▶ MATERIALS PROVIDED:
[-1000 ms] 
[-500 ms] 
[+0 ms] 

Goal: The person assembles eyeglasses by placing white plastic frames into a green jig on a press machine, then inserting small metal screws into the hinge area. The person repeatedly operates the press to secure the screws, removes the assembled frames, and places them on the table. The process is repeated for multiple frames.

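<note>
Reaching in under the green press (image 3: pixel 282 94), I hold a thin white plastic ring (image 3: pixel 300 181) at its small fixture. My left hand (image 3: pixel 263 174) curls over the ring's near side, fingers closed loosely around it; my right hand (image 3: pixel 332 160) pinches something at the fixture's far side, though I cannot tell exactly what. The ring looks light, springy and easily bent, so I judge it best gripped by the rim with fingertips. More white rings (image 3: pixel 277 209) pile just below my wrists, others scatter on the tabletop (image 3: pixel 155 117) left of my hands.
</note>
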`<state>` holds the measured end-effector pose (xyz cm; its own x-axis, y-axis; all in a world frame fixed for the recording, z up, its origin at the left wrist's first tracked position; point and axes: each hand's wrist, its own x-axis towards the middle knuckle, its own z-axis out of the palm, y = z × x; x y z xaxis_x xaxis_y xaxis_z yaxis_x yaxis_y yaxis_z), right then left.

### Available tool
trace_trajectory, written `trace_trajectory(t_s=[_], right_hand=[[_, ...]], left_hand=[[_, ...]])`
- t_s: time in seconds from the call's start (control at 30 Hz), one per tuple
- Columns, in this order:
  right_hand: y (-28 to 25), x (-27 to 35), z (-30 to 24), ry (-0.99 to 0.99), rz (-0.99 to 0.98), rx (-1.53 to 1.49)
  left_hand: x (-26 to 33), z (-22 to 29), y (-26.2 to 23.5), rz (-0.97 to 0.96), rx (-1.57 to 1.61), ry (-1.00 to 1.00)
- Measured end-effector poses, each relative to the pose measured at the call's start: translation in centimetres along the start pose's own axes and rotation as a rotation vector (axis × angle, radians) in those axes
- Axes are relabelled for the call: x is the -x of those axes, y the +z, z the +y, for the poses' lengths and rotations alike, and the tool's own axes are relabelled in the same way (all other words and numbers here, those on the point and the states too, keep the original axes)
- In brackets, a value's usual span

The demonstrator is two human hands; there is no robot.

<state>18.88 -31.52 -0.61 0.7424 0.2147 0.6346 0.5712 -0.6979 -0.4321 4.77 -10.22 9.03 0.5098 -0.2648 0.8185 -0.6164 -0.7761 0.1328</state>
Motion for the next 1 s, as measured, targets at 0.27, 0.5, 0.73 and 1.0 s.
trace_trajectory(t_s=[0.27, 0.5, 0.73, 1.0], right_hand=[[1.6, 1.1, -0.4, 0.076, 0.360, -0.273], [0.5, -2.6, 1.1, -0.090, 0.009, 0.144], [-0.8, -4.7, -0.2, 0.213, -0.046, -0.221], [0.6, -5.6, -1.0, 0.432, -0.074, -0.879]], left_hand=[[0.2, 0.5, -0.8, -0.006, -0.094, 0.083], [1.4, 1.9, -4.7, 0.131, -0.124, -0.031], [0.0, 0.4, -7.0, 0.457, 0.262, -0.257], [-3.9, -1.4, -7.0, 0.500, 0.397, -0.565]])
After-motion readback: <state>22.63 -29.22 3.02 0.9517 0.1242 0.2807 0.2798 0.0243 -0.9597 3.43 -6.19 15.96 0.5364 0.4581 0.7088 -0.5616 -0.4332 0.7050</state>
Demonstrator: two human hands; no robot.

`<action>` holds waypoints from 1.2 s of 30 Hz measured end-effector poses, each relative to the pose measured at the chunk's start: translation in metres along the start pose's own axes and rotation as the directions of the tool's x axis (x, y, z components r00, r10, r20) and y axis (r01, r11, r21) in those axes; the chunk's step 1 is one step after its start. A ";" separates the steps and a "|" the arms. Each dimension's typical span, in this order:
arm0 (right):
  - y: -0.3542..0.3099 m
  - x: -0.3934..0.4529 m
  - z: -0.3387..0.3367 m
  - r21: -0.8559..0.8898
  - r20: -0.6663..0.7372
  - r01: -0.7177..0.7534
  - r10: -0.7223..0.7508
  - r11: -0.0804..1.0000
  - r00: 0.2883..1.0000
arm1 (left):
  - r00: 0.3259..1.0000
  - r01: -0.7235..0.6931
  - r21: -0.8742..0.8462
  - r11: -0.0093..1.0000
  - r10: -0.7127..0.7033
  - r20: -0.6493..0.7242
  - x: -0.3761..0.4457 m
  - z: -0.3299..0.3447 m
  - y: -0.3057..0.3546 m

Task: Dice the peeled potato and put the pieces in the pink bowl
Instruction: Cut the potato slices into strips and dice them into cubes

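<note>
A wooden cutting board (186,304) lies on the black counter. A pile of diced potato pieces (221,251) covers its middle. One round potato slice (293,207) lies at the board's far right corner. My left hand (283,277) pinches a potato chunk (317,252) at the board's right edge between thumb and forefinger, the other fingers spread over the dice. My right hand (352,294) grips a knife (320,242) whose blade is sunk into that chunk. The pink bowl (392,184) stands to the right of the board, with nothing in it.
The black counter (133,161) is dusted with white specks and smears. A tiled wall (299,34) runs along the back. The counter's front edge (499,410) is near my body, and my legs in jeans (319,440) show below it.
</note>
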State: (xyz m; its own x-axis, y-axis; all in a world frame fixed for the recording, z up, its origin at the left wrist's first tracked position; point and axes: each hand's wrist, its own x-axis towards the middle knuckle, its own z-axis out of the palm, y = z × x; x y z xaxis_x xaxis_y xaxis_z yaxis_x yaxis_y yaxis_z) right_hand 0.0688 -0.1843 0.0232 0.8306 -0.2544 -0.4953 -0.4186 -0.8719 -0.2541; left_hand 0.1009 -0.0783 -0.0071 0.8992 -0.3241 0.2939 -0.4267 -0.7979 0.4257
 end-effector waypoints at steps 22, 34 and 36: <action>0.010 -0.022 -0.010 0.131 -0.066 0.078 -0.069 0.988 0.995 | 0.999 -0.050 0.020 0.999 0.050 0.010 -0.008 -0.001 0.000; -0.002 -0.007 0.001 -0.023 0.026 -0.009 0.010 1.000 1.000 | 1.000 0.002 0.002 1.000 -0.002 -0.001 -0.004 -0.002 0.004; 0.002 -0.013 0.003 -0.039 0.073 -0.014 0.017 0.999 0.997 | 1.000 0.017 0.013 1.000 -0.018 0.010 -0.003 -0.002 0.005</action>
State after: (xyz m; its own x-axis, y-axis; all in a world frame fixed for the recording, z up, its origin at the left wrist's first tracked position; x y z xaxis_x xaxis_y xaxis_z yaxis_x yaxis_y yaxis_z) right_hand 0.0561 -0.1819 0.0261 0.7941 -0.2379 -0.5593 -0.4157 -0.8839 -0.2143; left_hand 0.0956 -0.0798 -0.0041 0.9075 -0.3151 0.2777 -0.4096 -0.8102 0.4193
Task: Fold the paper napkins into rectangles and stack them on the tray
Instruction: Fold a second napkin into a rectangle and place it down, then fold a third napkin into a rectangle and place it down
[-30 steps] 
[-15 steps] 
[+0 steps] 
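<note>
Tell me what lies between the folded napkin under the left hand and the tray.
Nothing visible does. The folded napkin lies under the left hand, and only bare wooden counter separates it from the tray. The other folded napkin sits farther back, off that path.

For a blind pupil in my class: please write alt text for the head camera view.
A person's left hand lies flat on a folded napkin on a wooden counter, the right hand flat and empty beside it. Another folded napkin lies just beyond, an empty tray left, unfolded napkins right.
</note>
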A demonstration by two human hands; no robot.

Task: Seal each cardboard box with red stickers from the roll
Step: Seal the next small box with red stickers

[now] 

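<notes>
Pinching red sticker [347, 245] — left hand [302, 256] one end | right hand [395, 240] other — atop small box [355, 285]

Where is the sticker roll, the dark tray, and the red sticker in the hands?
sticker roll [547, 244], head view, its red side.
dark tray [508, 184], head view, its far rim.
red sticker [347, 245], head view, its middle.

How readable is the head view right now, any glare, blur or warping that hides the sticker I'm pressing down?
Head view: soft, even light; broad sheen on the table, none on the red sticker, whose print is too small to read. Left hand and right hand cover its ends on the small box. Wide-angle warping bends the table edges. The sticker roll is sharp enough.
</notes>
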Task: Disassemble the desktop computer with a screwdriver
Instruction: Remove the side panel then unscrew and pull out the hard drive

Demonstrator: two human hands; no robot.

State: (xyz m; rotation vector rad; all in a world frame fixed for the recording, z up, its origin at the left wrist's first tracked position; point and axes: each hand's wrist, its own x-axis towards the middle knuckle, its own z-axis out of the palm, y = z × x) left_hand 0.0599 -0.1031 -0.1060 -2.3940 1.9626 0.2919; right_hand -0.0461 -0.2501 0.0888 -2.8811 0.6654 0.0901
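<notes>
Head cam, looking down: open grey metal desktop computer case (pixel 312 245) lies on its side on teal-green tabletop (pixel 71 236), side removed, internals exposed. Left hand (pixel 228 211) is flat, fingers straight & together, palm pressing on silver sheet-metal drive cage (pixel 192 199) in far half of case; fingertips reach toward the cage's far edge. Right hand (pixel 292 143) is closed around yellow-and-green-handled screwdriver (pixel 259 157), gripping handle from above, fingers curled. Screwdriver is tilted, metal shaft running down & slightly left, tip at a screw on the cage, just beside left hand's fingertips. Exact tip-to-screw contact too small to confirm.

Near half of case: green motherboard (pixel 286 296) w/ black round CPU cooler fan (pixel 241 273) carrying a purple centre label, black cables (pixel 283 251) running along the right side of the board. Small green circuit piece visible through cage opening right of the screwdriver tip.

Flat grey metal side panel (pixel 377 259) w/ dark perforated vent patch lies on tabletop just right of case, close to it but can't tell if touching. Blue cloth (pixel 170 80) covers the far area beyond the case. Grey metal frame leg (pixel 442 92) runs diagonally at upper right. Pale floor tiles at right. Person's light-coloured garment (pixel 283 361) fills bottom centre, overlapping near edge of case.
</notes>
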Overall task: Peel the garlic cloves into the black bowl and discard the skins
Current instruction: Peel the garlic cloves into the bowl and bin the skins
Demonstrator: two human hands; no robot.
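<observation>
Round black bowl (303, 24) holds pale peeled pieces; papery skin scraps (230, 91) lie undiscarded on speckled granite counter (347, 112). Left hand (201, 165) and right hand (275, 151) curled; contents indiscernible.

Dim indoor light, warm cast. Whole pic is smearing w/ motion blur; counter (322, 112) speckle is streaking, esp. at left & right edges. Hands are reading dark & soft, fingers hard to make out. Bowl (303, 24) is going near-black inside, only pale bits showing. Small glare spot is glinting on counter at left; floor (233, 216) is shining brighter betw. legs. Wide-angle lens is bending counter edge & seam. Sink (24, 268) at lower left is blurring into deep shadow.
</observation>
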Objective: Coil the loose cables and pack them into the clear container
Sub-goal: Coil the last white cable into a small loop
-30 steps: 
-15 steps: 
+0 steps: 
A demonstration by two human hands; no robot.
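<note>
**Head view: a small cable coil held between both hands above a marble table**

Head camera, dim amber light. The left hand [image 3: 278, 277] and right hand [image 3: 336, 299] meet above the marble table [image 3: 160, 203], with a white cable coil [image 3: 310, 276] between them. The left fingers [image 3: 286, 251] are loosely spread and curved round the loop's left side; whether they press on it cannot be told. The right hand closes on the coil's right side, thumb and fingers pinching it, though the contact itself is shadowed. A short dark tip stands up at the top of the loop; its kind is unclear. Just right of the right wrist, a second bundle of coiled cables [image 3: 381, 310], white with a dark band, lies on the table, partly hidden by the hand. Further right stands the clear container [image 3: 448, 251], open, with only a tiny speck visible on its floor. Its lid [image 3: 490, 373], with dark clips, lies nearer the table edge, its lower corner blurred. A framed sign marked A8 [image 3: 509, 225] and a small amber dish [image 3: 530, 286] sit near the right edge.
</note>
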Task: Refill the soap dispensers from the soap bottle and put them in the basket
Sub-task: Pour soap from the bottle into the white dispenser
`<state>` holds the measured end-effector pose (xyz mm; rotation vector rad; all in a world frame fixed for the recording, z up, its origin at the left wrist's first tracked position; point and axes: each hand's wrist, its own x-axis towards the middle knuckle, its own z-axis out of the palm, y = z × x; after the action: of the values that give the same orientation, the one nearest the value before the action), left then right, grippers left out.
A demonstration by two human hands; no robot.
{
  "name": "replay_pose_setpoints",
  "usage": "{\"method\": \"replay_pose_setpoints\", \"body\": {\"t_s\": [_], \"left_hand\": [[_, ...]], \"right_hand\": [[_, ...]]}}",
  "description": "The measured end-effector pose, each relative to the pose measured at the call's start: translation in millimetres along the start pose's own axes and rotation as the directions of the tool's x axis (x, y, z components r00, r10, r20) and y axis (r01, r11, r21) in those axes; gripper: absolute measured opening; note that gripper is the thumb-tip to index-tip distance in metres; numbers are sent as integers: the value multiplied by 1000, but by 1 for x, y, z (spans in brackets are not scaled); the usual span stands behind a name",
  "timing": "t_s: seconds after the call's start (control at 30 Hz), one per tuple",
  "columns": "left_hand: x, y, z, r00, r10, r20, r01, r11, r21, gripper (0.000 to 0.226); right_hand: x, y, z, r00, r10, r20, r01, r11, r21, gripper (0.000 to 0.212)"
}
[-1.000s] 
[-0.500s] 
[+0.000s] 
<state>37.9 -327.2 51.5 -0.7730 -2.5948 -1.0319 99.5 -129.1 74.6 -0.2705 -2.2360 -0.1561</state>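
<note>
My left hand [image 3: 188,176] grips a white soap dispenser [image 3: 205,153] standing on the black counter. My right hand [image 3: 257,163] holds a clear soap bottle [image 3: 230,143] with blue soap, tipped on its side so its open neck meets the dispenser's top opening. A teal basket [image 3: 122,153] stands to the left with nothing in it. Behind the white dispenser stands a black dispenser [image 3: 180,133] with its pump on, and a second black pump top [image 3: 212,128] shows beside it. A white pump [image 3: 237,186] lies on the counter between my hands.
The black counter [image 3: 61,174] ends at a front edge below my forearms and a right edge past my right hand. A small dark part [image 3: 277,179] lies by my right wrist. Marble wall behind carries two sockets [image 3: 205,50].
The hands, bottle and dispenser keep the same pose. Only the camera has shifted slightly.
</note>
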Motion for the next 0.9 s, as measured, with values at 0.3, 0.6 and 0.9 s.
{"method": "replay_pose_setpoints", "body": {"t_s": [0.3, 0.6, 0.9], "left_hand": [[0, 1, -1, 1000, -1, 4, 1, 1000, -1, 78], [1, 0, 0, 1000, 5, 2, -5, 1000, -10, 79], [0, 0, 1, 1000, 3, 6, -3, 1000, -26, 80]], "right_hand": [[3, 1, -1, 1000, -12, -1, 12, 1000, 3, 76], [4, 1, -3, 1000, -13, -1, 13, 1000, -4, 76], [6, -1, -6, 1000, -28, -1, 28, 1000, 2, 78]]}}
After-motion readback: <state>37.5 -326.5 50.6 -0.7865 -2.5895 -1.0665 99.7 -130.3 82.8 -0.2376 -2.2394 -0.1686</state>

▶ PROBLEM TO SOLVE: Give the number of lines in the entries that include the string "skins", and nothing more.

▶ RESULT FOR THIS TASK: 2